> **Task description**
Repeat exactly, and only, the lines of the material below from the one that contains "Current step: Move" through its final line.

> **Information provided**

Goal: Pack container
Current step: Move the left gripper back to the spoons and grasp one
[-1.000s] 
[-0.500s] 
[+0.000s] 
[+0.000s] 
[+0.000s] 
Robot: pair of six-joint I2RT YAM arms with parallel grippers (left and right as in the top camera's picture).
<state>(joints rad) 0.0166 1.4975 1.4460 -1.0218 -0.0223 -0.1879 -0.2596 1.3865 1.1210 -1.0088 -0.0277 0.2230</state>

> **Reply to the exercise**
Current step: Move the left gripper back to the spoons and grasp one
[-1.000s] 
[-0.500s] 
[+0.000s] 
[+0.000s] 
[+0.000s] 
Robot: pair of six-joint I2RT YAM arms with parallel grippers (left and right as in the top camera's picture).
<state>(joints rad) 0.0166 1.4975 1.4460 -1.0218 -0.0223 -0.1879 -0.2596 1.3865 1.1210 -1.0088 -0.0277 0.2230</state>

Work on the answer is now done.